Query of the Day: Were you born to be a Cat Lady?

Thursday, April 1, 2010

Let’s Meow for Madonna



I have grown old with Madonna. We don’t know each other, although I like to think we have a slightly personal connection. My late aunt was a recording executive, and one of her first test projects in the studio was to audition a very young and inexperienced Madonna—in other words, she met the “not yet Madonna.” I have watched Madonna’s many transformations through the years, and I am wondering if the Material Girl has become a Cat Lady.

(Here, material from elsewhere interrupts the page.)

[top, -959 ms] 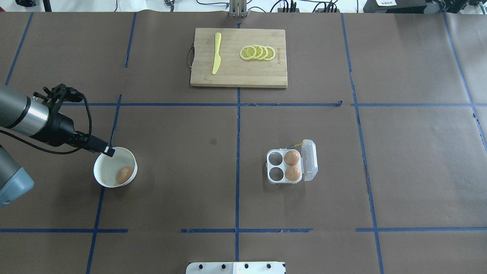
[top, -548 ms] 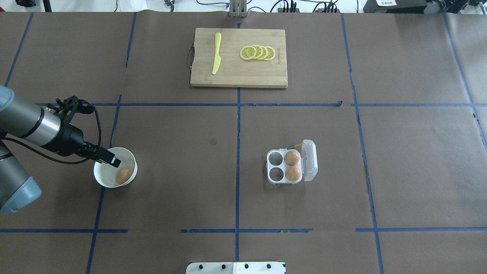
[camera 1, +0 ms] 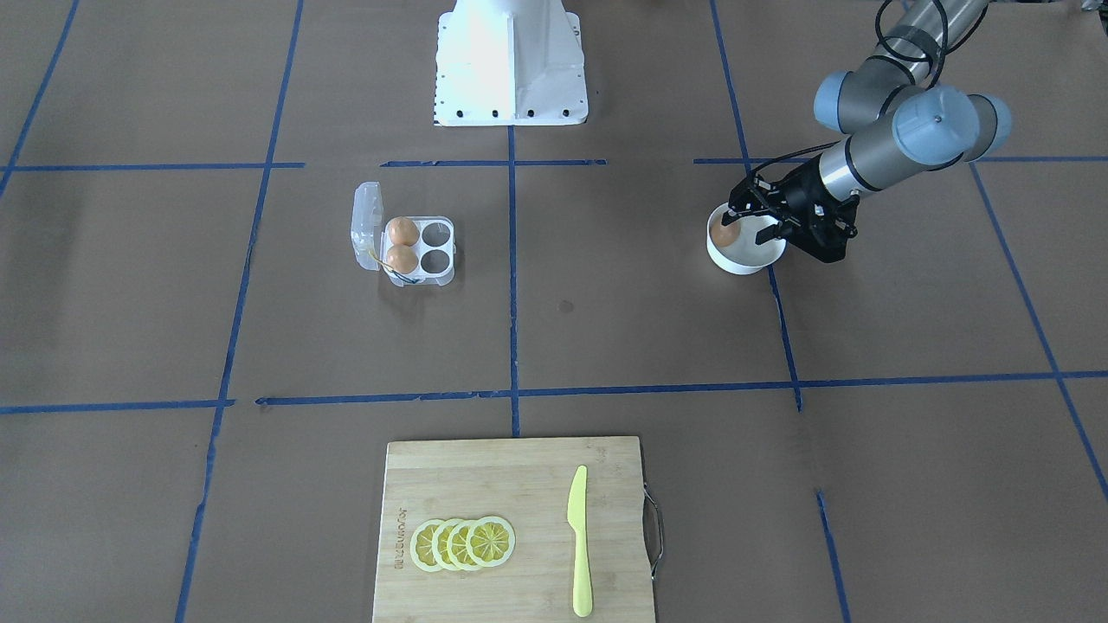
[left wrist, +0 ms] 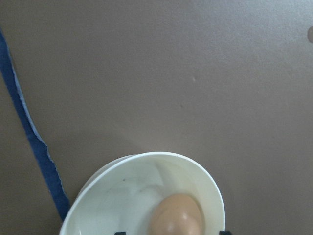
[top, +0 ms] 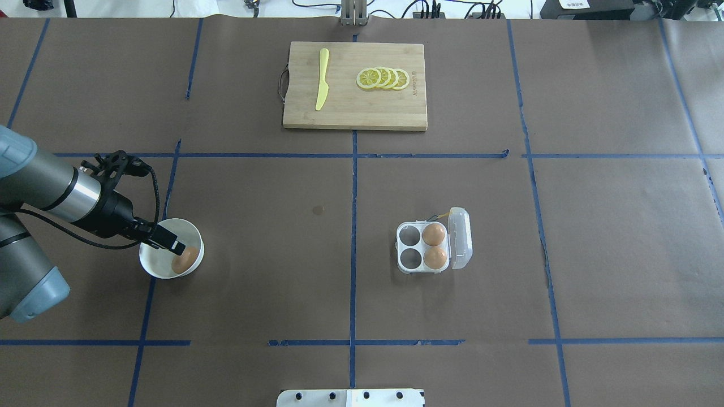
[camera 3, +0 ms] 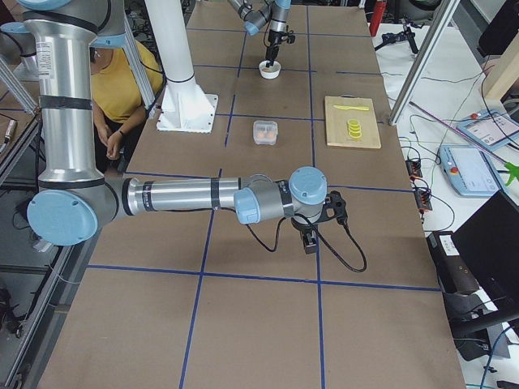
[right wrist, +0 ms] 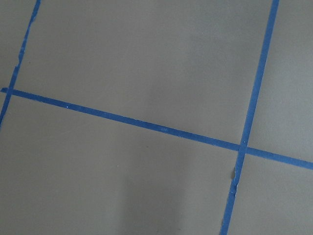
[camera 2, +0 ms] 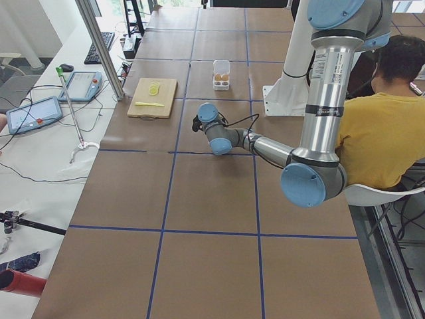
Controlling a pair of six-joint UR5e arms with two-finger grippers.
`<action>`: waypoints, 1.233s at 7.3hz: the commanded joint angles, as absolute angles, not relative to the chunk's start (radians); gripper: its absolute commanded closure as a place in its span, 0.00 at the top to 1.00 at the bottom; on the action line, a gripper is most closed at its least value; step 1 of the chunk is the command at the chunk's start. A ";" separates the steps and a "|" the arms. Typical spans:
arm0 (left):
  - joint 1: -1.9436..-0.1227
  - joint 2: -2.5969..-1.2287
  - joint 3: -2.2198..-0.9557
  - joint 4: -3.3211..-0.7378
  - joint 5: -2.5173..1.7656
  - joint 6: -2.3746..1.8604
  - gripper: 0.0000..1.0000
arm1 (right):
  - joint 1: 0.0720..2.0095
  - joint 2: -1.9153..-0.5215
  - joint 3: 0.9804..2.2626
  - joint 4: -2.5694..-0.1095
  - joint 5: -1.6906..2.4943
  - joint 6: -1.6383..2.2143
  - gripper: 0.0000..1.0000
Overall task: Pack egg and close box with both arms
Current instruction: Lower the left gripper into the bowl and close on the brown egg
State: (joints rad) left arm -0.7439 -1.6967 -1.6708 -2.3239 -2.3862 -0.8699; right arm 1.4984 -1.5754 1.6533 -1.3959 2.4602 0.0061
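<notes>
The egg [top: 185, 260] lies on its side in a white bowl [top: 155, 260], on the robot's left part of the counter [top: 271, 282]. It leans against the bowl wall nearest the box [top: 423, 247]. Seen from overhead, its long axis runs on a slant, roughly from the robot's side up toward the far edge. I cannot tell which end is the narrow one.

The left arm [top: 51, 186] reaches in low, and the left claw [camera 1: 750, 223] is spread. One finger sits on each side of the egg, inside the bowl's rim.

The box sits well apart, to the right of the centre line. Its lid [top: 461, 237] is thrown back on the far-right side. Two more eggs [top: 434, 246] fill the cells beside the hinge.

The right arm [camera 3: 186, 197] stretches out over bare brown paper. Its right claw [camera 3: 309, 241] shows only from the side, so I cannot tell how it stands.

Blue tape [top: 353, 186] squares off the paper. A cutting board [top: 354, 107] at the far edge carries a yellow knife [top: 322, 79] and lemon slices [top: 383, 78]. A person in yellow [camera 2: 378, 133] sits behind the white pedestal [camera 1: 511, 61].
</notes>
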 commanded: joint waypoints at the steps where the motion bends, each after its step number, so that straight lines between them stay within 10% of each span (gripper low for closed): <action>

While flipping through the pages of the April issue of Vogue, I stopped in my tracks. There is Madonna, voluptuous cleavage and all, wearing a Dolce & Gabanna black bustier. And there is a black-and-white cat who appears to be more than a standard-issue prop for Madonna. True, the coloring of the cat coordinates perfectly with Madonna’s garb, her sunglasses, and her diamond-encrusted cross suspended from a necklace. But Madonna’s caress of the cat reveals a certain softer, maybe even more vulnerable, side to the performing artist than meets the eye.

I would be interested to know whether a stylist selected the cat, or whether the cat belongs to the photographer of the advertisement, or whether Madonna herself pleaded for this particular kitty to help her make a fashion statement. Could Madonna have reached a point in her life where she prefers the companionship of felines?

Madonna is nobody’s fool, and perhaps one day she’ll make a recording with this refrain: Cats Rule…and Sell!

Query of the Day: What are your favorite advertisements featuring cats?